Analysing Autoencoder Latent Spaces with Clustering

Exploring the connection between the latent space of an autoencoder and an image classification

Published

September 24, 2025

An auto-encoder is a type of neural network which takes a high-dimentional input and reduces it down to a low-dimentional space representation (this is called the encoder). The low-dimentional space generated by the encoder is called the latent space. Then, using the latent representation, the model reconstructs the original high-dimentional data from the input (this is called the decoder). In this project, I wanted to see if the latent representation of an image corresponds well to the image classification without showing it the actual classification. I plan to measure this by running k-means clustering on the latent space representations of the test data and measuring the purity of each cluster to see how well each cluster can stay in one group

Tools and Data used

import numpy as np
import torch
from torch import nn, optim
import torch.nn.functional as F
from torchvision import datasets, transforms
import matplotlib.pyplot as plt
from sklearn.decomposition import PCA
from sklearn.cluster import KMeans
from sklearn import metrics

I will be using pytorch for building and training the neural networks and sklearn for the k-means and principal component analysis algorithms.
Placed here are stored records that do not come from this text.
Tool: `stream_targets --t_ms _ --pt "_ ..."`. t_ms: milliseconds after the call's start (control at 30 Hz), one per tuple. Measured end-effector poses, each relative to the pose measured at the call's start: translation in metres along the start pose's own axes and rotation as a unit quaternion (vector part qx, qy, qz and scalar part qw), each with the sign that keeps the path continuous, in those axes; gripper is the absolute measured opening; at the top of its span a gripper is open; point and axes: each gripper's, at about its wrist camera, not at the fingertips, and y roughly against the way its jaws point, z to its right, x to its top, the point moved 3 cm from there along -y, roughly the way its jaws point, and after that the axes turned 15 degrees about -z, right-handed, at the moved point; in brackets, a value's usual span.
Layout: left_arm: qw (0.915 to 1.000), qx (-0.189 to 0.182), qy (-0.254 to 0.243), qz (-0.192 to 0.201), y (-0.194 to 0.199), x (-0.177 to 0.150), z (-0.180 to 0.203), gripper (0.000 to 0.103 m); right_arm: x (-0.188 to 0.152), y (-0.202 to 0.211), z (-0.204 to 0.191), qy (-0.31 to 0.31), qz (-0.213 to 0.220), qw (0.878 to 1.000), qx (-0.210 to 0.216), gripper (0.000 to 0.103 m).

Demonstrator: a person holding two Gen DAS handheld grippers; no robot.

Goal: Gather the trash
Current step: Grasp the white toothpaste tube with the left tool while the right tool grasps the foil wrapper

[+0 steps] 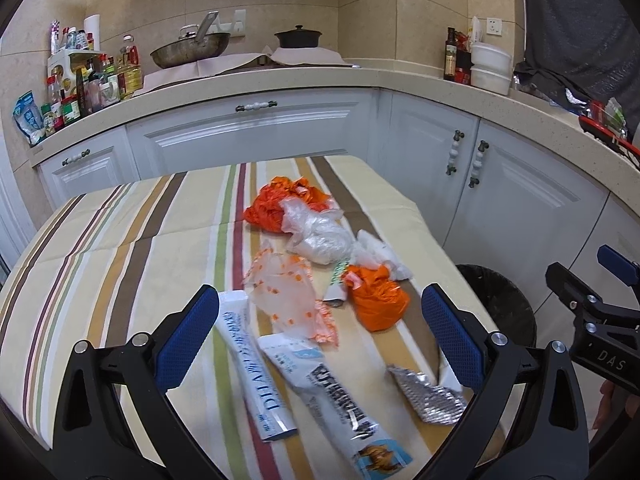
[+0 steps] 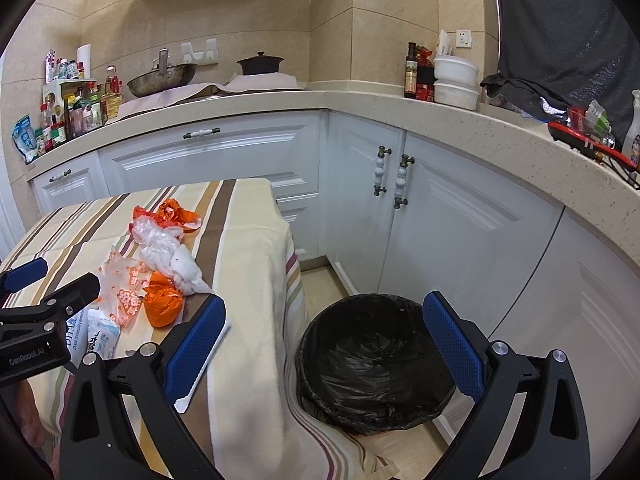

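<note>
Trash lies on a striped tablecloth (image 1: 120, 240): orange bags (image 1: 378, 300), a clear bag (image 1: 320, 236), a dotted wrapper (image 1: 288, 292), two white tube packs (image 1: 256, 368), a foil wrapper (image 1: 424, 392). My left gripper (image 1: 320, 336) is open and empty, hovering over the near packs. My right gripper (image 2: 324, 344) is open and empty, above the table's right edge and a black-lined bin (image 2: 376, 364) on the floor. The bin (image 1: 500, 300) and the right gripper's body show at the right in the left wrist view. A white strip (image 2: 208, 360) lies by the right gripper's left finger.
White cabinets (image 2: 460, 220) and an L-shaped counter (image 1: 280, 84) surround the table. The counter holds bottles (image 1: 80, 88), a wok (image 1: 188, 50), a black pot (image 1: 298, 36), white bowls (image 1: 490, 66) and a red tray (image 2: 588, 140).
</note>
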Motion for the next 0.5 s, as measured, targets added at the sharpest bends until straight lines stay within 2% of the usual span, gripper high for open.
stream_targets --t_ms 133,300,500 --pt "0.9998 0.011 0.017 -0.009 -0.002 -0.005 -0.02 0.099 -0.006 -0.004 -0.011 0.006 -0.013 1.0 0.027 0.096" --pt "0.9991 0.021 0.03 -0.02 -0.003 -0.013 -0.04 0.099 -0.015 -0.008 -0.03 0.04 -0.02 0.998 0.032 0.096" --pt "0.9987 0.026 0.035 -0.027 0.0 -0.023 -0.051 0.098 -0.027 -0.006 -0.055 0.073 -0.022 0.994 0.074 0.096"
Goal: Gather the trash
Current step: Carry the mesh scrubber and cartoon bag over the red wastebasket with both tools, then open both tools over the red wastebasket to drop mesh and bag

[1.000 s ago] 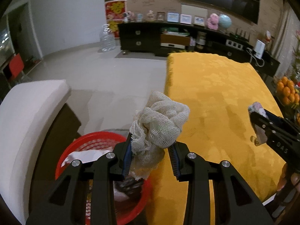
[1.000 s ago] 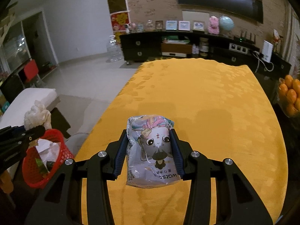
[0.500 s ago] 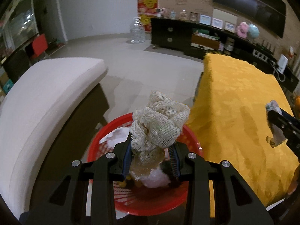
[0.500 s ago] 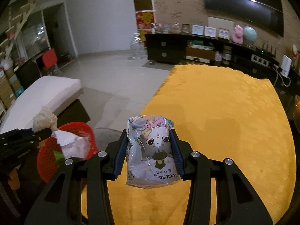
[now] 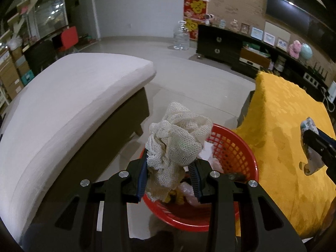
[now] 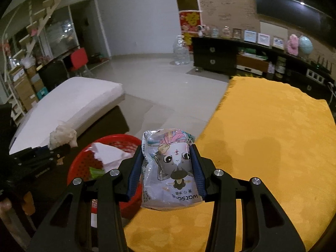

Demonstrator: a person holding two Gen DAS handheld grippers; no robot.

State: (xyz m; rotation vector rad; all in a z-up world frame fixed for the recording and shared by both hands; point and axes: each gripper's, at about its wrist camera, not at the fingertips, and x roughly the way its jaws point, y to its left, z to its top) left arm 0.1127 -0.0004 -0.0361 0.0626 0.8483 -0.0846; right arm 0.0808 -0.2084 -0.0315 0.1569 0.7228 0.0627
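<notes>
Two grippers: both loaded.
Left gripper (image 5: 169,181): clamped on a crumpled mesh cloth (image 5: 178,142), held above the red basket (image 5: 241,153).
Right gripper (image 6: 167,174): clamped on a cartoon-printed wipes packet (image 6: 170,172), held just right of the basket, over the yellow table's (image 6: 273,136) edge.
Basket: on the floor beside the table, holding white paper (image 6: 109,154) and other scraps.

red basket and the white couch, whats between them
Only bare tiled floor separates the red basket from the white couch, seen in the left wrist view.
</notes>
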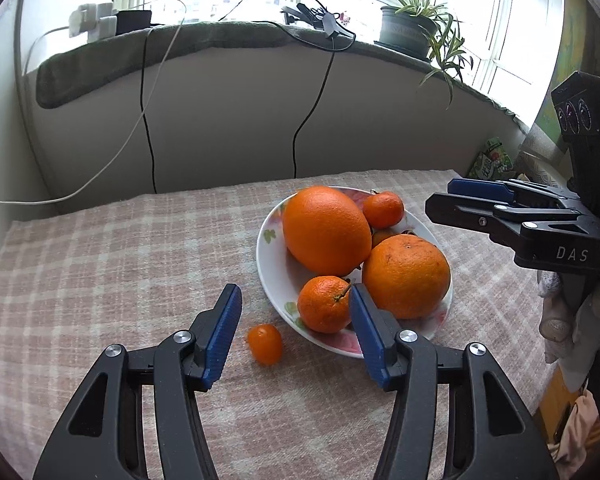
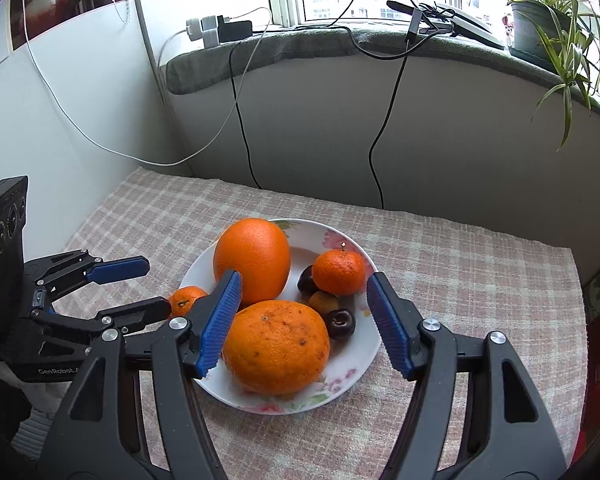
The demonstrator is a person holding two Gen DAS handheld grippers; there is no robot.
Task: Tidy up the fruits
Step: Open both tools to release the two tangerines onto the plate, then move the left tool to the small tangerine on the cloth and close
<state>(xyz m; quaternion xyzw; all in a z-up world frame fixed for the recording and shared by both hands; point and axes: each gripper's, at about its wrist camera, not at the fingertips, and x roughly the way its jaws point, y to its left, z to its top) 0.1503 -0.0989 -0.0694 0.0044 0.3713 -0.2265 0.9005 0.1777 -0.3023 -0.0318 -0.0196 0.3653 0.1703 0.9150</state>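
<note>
Checked tablecloth [image 1: 120, 264] under floral plate [image 1: 268, 256], windowsill [image 1: 228, 38] behind.

Potted plant [image 1: 410, 28] and cables [image 1: 312, 116] along windowsill [image 1: 220, 40].

In the left wrist view, a small orange-brown fruit [image 1: 381, 236] is mostly concealed between the oval orange [image 1: 326, 230] and the round orange [image 1: 406, 276]. The plate [image 1: 269, 256] rim is partly covered by a blue finger. In the right wrist view, a mandarin [image 2: 185, 300] is partly masked by the left gripper [image 2: 148, 286]. A dark fruit [image 2: 307, 280] is half hidden behind another mandarin [image 2: 339, 272]. The potted plant [image 2: 556, 20] is cut by the frame edge.
</note>
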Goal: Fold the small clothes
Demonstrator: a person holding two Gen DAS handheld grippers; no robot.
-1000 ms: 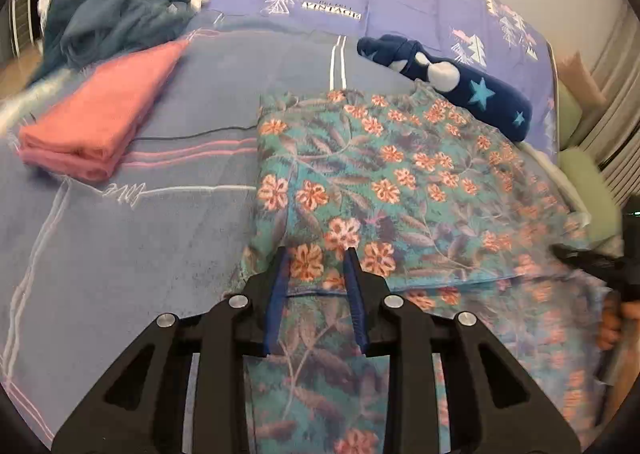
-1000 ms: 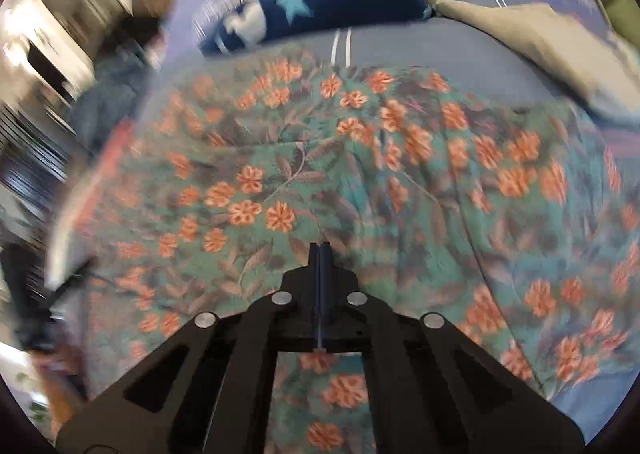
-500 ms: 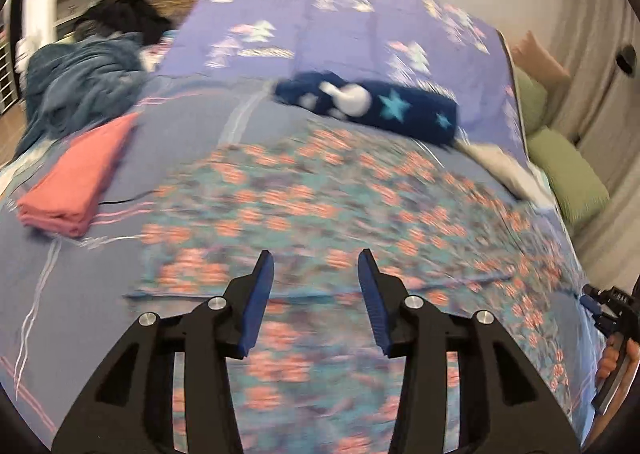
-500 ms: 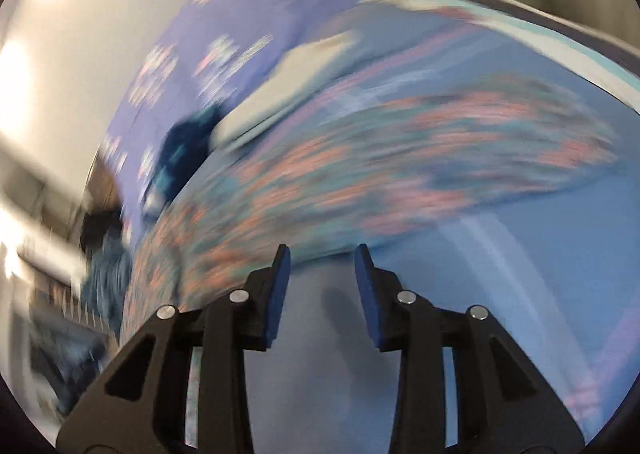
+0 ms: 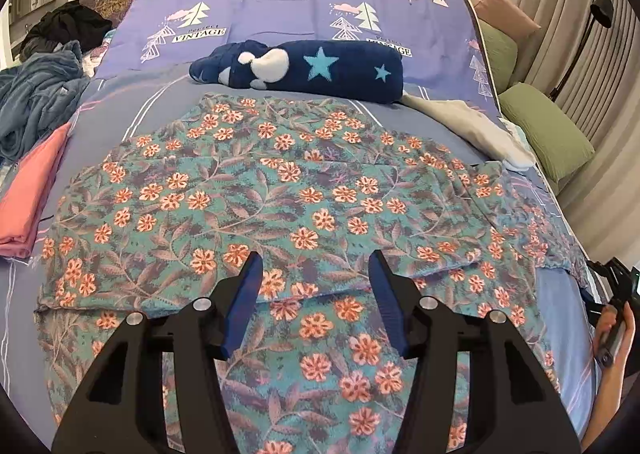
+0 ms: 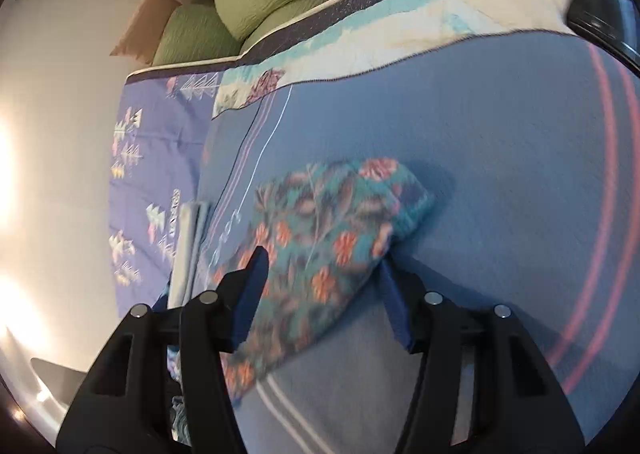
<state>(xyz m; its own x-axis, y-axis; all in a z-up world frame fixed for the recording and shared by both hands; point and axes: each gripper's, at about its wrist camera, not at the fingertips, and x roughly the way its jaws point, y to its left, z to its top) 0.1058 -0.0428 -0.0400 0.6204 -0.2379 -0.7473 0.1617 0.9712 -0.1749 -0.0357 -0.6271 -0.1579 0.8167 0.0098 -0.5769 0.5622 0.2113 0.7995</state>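
From the left wrist, our left gripper (image 5: 316, 302) hovers wide open above the teal, orange-flowered soft cloth garment (image 5: 288, 210), which lies flat on the grey-blue bedsheet (image 5: 24, 326). From the right wrist, our right gripper (image 6: 320, 294), also wide, straddles 1 garment corner (image 6: 340, 230); it looks light and limp, so we should pinch hems.

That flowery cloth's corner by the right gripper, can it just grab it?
Probably yes. The right gripper is open, and the corner of the flowery cloth already lies between its fingers, with nothing covering it.

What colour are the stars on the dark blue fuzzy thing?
Light blue stars on the navy blanket roll, clearest in the left wrist view.
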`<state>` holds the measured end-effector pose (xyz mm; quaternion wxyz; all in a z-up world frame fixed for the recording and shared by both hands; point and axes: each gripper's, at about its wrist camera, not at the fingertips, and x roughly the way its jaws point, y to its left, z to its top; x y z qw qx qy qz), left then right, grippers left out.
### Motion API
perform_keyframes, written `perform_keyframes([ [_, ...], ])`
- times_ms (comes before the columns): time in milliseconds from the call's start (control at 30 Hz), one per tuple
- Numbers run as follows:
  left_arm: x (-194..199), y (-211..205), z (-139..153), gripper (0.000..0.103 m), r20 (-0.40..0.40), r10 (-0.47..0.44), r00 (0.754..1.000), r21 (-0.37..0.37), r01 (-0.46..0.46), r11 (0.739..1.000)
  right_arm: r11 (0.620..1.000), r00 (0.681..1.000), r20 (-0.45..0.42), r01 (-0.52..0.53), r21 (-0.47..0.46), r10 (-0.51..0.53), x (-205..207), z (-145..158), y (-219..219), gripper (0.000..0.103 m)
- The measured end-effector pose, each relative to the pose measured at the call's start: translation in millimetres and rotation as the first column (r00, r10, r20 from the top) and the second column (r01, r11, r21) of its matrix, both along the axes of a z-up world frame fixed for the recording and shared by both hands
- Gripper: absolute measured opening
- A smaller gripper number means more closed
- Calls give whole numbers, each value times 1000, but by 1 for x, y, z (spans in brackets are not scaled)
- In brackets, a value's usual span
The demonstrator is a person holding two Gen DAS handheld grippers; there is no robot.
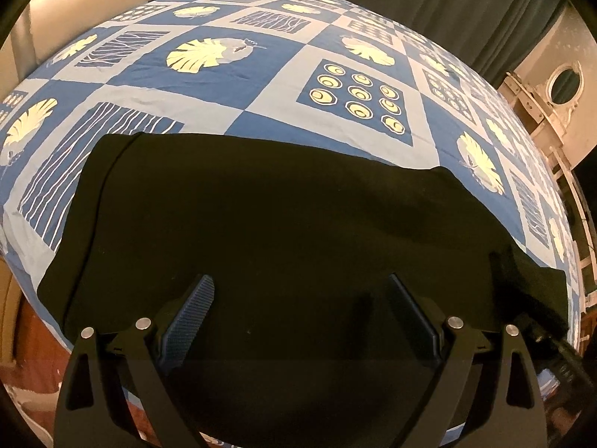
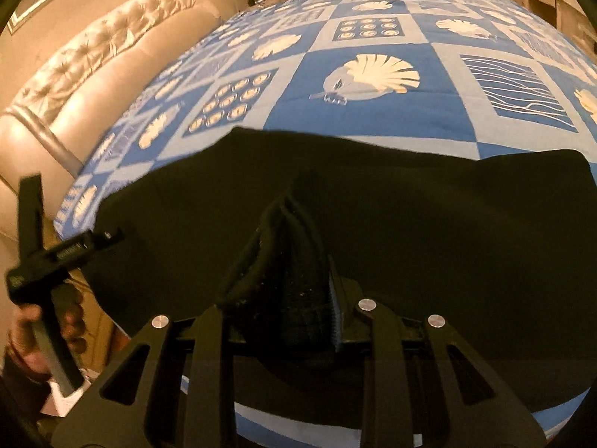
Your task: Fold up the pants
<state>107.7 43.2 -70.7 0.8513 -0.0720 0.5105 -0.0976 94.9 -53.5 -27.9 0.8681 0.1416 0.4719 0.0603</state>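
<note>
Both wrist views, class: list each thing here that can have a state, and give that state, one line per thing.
Black pants: spread on the bed, partly folded, one bunched fold pinched up by the right gripper.
Left gripper: open, above the pants, holding nothing.
Right gripper: shut on a fold of the pants.
Patterned blue bedsheet: spread over the bed, lightly creased.

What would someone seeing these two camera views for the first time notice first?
The black fabric pants fill the near half of both views, spread across a bed covered by a blue patchwork bedspread with cream shell and leaf prints. The right gripper is shut on a raised bunch of the pants, while the left gripper hangs open above them. A tufted cream headboard lies to the left.
</note>
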Motion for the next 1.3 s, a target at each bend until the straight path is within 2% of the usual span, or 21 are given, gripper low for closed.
perform_keyframes([
  [67,0,-1,0,92,1,-1,1000,4,1,1000,1000,1000,14,8,-21,-8,-2,0,3,26],
  [233,0,-2,0,92,6,-5,1000,14,5,1000,999,997,67,34,1,-34,-3,11,3,25],
  [300,-1,-3,0,92,8,-8,1000,20,7,1000,999,998,45,32,14,-32,1,4,6,26],
  [367,-1,-4,0,92,9,-11,1000,24,11,1000,999,1000,18,25,28,-25,4,-5,10,30],
  [400,-1,-4,0,92,10,-13,1000,26,13,1000,999,1000,12,19,39,-19,3,-6,11,38],
  [433,-1,-4,0,92,11,-15,1000,27,15,1000,997,1000,15,1,74,-2,2,-5,13,52],
  [500,-2,-5,-1,92,13,-19,1000,31,18,999,989,999,11,-48,137,47,-2,0,17,68],
  [533,-2,-5,-1,92,14,-21,1000,34,20,999,984,998,7,-70,165,69,-3,2,17,68],
  [633,-3,-6,-1,92,15,-27,1000,43,27,999,943,990,18,-137,302,138,-16,18,7,68],
  [733,-4,-6,-1,92,16,-26,1000,41,26,999,910,993,70,-119,397,99,-40,44,-36,75],
  [833,-4,-4,0,92,15,-15,1000,22,15,1000,887,993,100,2,462,-55,-67,62,-117,84],
  [933,-4,-3,0,92,14,-5,1000,6,5,1000,881,974,48,180,437,-223,-88,54,-190,85],
  [1033,-4,-3,1,92,15,-7,1000,11,7,1000,806,953,-96,295,513,-287,-101,14,-241,85],
  [1133,-5,-5,0,92,19,-16,1000,30,16,999,647,946,-220,323,691,-237,-106,-37,-258,85],
  [1167,-5,-6,0,92,20,-20,1000,37,19,999,617,946,-240,324,718,-217,-104,-45,-257,85],
  [1200,-5,-7,0,92,21,-25,999,46,24,999,619,953,-237,304,724,-191,-102,-47,-253,85],
  [1267,-6,-9,0,92,22,-38,999,58,37,998,669,973,-211,219,711,-94,-90,-42,-239,85],
  [1300,-6,-10,0,92,22,-42,999,62,40,997,679,977,-203,196,708,-70,-88,-41,-235,85],
])
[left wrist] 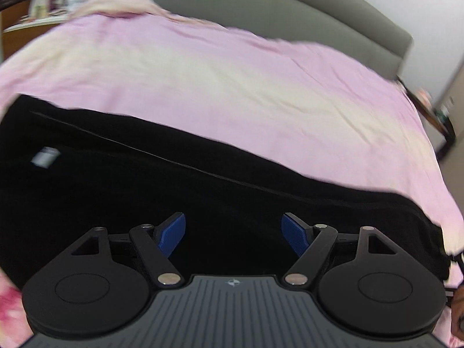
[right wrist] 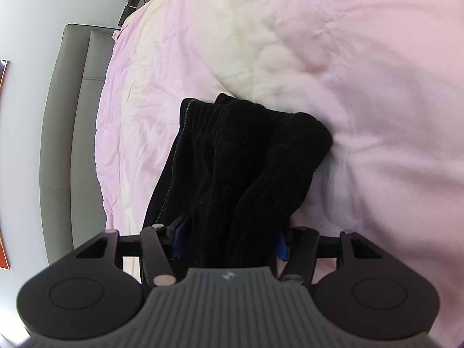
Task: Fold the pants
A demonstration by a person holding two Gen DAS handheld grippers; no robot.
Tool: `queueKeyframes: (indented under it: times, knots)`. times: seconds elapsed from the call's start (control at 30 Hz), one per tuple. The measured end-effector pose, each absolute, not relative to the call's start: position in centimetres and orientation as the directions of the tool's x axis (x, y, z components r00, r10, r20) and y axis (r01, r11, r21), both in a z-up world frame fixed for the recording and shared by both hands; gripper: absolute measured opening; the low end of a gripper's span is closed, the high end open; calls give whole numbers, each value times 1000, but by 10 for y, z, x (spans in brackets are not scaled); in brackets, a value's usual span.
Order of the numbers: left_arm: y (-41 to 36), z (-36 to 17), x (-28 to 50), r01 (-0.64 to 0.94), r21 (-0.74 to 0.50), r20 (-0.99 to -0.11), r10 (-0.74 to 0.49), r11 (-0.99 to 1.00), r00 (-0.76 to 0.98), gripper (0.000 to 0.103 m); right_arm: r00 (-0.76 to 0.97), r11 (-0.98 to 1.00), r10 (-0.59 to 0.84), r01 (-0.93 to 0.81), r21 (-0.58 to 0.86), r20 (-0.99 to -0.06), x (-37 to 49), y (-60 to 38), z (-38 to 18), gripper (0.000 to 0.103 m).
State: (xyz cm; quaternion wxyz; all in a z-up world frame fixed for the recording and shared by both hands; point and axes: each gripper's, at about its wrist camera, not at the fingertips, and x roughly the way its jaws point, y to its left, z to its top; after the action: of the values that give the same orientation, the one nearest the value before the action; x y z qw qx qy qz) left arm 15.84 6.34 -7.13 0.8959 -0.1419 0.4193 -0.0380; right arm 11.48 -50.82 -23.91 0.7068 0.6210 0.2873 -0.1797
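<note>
Black pants [right wrist: 240, 168] lengthwise away from right gripper [right wrist: 230, 239], fingers pinching them, left gripper [left wrist: 233, 233] fingers spread.

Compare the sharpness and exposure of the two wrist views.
Left wrist view: motion blur smears the pink sheet and the edge of the black pants, which read as flat black; the left hand-held gripper is sharp. Right wrist view: crisp, ribbing shows on the pants; sheet partly washed out; fisheye bends the headboard.

Pants [left wrist: 145, 179] lie on the bedsheet [left wrist: 232, 81], headboard [left wrist: 261, 8] behind.
</note>
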Motion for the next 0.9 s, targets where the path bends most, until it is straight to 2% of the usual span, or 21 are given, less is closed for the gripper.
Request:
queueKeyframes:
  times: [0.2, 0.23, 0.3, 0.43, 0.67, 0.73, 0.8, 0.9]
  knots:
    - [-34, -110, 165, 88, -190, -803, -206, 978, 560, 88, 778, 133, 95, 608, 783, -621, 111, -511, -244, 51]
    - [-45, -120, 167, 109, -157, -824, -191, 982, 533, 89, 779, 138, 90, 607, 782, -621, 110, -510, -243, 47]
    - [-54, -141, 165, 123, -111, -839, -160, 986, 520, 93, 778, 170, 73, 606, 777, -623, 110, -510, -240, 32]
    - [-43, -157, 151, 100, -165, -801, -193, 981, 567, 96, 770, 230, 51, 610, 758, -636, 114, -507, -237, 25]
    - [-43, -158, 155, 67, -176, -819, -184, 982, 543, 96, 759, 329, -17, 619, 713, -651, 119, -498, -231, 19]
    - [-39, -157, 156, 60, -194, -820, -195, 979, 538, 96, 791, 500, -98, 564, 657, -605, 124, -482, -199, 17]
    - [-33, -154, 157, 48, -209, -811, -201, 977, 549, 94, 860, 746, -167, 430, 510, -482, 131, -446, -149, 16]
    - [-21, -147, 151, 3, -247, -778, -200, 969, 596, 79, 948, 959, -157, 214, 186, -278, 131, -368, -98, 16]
tensor_transform = transforms.ToTensor()
dataset = datasets.MNIST(root="./data", train=True, download=True, transform=tensor_transform)
test_dataset = datasets.MNIST(root="./data", train=False, download=True, transform=tensor_transform)
loader = torch.utils.data.DataLoader(dataset=dataset, batch_size=32, shuffle=True)

I will be using the MINST dataset for this project. This dataset contains 28 x 28 pixel grayscale images of hand-drawn digits with a label for what each digit is.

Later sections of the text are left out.